◆ **What the task asks**:
Produce word for word the lines of the data below running from the one that has "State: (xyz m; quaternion" to the one that has "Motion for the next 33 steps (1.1", inclusive, and no others.

::::::

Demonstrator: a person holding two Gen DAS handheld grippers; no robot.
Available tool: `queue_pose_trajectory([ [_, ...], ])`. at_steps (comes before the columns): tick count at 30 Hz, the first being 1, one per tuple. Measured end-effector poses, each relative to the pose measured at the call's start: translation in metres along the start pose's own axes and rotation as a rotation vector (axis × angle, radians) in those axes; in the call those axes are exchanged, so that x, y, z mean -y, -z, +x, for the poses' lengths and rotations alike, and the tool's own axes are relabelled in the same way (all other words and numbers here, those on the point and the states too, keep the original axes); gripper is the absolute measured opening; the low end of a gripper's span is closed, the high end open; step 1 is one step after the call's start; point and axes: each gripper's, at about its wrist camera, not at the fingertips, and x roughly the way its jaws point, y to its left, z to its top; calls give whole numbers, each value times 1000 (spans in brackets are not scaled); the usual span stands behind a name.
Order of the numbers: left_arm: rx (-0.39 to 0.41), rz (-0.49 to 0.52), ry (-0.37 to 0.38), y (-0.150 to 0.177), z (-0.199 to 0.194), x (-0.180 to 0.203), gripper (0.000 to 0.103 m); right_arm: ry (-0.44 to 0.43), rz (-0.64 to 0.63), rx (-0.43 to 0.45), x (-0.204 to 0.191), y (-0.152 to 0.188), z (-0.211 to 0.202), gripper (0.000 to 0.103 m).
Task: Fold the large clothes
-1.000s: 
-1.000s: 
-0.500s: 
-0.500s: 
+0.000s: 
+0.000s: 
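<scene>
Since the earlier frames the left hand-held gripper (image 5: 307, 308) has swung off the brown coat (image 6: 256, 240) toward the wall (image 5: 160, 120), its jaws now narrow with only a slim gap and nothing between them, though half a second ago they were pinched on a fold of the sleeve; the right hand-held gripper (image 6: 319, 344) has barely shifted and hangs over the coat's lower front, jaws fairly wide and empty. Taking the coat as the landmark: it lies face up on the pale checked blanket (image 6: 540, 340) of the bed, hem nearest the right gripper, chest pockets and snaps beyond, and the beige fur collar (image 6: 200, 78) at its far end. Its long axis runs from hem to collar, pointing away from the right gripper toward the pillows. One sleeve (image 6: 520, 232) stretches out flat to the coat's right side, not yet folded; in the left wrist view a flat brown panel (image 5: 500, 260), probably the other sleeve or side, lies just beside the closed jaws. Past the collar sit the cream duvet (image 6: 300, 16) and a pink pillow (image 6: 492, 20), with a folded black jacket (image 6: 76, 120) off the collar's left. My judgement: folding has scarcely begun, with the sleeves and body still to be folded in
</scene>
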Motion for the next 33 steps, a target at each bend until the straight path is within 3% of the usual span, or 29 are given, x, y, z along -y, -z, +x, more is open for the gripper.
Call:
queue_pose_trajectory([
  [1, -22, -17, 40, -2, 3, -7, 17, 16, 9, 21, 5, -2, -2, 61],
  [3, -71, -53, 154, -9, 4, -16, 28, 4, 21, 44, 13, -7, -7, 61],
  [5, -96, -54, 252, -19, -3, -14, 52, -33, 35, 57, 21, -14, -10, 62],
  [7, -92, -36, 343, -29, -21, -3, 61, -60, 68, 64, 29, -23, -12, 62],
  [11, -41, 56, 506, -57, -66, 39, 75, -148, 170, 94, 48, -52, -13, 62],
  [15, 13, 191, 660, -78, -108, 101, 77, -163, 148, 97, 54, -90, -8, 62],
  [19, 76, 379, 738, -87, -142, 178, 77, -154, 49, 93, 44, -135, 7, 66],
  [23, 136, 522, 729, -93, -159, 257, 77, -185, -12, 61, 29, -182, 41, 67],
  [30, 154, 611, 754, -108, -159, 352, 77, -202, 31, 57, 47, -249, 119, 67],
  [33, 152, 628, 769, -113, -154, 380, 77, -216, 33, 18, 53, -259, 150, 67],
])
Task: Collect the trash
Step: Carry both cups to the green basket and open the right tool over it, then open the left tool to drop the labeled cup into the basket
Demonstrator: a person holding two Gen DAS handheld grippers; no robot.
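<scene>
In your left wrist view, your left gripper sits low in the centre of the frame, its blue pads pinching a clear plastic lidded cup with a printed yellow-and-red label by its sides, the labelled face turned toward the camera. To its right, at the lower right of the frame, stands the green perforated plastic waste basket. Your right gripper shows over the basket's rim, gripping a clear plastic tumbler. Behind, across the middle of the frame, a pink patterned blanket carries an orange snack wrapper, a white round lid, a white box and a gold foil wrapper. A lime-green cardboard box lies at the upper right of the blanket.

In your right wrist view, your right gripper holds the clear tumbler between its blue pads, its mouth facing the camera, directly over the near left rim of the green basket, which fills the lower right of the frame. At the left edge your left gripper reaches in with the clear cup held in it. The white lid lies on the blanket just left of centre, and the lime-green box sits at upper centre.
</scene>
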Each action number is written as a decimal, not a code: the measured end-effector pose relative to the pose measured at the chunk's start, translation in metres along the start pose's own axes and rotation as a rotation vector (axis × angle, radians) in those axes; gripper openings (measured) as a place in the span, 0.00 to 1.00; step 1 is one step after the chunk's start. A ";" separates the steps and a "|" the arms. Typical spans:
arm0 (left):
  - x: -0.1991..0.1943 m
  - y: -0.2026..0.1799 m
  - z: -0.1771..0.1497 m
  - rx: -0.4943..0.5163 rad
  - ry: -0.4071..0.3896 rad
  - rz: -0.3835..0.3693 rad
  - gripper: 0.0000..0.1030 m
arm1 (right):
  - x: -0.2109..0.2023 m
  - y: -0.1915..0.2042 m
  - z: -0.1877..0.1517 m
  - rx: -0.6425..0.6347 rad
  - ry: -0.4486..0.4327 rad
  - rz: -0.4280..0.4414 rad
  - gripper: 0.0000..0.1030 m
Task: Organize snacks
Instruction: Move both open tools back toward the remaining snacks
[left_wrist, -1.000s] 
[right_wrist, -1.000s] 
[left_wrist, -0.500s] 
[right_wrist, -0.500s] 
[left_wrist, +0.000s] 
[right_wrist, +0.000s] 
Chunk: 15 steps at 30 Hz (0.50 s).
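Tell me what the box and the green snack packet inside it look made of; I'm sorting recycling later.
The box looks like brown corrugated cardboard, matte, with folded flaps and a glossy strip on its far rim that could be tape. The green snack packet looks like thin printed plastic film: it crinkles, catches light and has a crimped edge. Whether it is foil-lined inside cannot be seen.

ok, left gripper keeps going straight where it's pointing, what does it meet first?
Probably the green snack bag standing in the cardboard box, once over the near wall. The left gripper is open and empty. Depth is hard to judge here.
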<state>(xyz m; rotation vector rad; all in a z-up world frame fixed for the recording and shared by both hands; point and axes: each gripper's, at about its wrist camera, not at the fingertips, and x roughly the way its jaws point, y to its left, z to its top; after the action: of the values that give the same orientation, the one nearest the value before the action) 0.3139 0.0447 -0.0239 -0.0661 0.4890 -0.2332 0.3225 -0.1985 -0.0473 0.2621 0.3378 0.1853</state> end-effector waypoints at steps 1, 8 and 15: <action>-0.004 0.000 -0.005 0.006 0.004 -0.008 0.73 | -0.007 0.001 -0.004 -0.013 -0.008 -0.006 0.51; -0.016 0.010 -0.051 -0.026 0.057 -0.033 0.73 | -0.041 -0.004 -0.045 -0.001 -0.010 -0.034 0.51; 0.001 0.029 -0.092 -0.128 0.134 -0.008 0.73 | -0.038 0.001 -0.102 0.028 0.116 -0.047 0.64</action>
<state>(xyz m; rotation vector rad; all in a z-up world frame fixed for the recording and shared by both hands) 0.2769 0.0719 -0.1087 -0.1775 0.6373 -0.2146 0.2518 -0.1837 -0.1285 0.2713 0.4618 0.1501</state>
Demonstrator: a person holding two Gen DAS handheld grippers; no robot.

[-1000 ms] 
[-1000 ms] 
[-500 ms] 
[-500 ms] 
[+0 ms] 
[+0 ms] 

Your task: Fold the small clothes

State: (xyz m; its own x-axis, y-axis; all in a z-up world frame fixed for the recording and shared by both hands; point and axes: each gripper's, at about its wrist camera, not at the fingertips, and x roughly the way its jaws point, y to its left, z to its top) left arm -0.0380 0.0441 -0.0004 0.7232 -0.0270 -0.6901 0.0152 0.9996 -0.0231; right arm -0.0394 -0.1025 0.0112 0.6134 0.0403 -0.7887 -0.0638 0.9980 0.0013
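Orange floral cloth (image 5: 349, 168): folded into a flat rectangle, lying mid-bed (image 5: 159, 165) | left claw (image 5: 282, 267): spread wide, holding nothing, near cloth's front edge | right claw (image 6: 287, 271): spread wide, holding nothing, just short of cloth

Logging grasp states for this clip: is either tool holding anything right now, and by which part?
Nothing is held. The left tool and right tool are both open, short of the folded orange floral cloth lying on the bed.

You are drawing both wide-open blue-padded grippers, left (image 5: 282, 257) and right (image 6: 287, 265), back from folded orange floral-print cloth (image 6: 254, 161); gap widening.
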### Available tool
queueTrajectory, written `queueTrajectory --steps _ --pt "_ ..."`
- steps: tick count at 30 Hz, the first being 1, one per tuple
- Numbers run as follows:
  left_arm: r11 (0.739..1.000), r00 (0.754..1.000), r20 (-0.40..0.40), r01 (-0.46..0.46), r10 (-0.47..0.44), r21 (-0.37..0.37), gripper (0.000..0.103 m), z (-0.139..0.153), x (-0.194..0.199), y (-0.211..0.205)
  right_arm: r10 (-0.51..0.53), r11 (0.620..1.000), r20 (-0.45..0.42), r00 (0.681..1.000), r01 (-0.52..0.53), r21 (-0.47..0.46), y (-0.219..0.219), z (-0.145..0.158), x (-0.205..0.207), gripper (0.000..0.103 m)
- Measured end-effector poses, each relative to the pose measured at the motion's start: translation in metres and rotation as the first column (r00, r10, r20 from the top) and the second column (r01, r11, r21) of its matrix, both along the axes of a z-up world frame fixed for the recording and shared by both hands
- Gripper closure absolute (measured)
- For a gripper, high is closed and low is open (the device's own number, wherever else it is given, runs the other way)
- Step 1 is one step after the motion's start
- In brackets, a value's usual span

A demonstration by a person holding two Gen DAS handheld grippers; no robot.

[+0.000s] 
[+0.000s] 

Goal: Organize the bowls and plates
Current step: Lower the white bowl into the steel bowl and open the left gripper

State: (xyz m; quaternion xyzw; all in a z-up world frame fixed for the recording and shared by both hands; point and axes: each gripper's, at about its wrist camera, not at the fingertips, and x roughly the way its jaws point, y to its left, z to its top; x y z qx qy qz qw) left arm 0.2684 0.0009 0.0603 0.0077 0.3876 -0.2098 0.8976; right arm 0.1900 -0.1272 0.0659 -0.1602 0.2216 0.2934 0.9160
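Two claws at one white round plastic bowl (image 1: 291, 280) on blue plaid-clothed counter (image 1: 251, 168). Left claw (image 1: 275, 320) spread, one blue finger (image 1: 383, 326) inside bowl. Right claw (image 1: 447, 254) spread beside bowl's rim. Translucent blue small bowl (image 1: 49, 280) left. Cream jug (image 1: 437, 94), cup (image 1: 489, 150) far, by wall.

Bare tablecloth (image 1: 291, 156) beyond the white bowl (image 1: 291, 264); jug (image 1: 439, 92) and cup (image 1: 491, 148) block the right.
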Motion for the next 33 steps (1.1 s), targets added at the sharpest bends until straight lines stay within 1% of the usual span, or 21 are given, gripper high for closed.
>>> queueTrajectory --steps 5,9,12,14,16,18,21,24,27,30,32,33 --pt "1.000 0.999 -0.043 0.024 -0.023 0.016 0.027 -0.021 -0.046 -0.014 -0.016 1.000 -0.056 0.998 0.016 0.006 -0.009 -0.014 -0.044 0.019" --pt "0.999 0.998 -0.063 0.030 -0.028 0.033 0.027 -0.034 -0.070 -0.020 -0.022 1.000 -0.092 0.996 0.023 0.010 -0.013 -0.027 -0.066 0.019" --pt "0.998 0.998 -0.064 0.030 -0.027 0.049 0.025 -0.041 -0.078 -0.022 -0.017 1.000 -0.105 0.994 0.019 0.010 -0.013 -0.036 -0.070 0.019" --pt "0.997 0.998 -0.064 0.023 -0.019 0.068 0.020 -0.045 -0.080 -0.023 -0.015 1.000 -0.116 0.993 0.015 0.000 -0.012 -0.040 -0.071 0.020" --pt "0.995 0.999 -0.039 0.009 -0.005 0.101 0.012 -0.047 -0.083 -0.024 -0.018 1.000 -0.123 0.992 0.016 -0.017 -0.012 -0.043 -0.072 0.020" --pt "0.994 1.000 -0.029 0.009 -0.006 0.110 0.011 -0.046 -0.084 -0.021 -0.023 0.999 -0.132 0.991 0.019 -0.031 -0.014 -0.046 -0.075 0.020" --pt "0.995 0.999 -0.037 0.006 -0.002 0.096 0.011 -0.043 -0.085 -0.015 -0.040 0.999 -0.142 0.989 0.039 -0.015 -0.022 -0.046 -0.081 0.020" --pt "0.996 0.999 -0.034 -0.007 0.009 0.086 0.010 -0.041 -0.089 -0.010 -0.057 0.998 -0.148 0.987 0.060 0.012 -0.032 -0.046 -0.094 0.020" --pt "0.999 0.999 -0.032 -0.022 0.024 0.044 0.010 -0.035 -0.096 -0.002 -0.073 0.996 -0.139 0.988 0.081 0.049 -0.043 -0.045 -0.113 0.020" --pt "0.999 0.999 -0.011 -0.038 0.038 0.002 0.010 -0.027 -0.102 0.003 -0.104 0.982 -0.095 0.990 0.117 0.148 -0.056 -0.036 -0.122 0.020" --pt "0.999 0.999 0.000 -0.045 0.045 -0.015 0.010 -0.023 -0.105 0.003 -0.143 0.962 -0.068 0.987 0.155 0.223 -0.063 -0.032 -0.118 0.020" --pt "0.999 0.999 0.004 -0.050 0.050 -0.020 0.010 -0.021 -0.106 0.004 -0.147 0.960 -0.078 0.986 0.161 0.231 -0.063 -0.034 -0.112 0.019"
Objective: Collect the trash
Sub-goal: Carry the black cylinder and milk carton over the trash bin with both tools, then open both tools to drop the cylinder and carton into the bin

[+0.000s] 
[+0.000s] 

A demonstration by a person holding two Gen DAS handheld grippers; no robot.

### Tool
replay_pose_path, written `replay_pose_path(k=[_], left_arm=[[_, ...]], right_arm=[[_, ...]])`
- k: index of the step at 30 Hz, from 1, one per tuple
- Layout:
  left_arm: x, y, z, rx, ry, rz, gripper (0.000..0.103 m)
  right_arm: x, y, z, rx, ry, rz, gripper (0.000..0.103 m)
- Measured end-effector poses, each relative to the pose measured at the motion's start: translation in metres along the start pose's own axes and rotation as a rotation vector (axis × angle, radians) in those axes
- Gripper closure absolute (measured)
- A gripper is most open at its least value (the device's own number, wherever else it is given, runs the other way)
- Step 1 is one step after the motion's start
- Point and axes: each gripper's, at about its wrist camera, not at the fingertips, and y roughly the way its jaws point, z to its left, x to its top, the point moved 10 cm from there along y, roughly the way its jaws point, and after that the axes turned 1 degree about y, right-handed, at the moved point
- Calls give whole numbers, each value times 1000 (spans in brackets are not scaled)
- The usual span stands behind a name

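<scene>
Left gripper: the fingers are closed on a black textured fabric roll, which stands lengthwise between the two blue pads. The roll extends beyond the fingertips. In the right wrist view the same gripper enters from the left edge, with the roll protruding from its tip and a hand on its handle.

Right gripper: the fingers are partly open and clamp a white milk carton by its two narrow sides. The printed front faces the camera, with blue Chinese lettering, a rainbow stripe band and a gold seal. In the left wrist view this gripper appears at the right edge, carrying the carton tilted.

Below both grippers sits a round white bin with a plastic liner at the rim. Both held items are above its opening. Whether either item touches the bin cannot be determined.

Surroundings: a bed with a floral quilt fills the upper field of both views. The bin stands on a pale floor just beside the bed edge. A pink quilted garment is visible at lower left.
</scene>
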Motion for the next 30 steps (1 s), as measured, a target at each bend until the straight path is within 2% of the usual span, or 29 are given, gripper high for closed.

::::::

◆ **Answer box**:
State: (xyz m; quaternion xyzw; all in a z-up world frame fixed for the recording and shared by both hands; point and axes: each gripper's, at about its wrist camera, not at the fingertips, and x roughly the way its jaws point, y to its left, z to its top; x y z qx qy qz qw) left arm 0.2684 0.0009 0.0603 0.0077 0.3876 -0.2098 0.8976; right arm 0.1900 -0.1272 0.0659 -0.1602 0.2216 0.2934 0.9160
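Two claws at one white round plastic bowl (image 1: 291, 280) on blue plaid-clothed counter (image 1: 251, 168). Left claw (image 1: 275, 320) spread, one blue finger (image 1: 383, 326) inside bowl. Right claw (image 1: 447, 254) spread beside bowl's rim. Translucent blue small bowl (image 1: 49, 280) left. Cream jug (image 1: 437, 94), cup (image 1: 489, 150) far, by wall.

Bare tablecloth (image 1: 291, 156) beyond the white bowl (image 1: 291, 264); jug (image 1: 439, 92) and cup (image 1: 491, 148) block the right.
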Motion for the next 33 steps (1.1 s), targets added at the sharpest bends until straight lines stay within 1% of the usual span, or 21 are given, gripper high for closed.

With the answer given, the exercise is closed.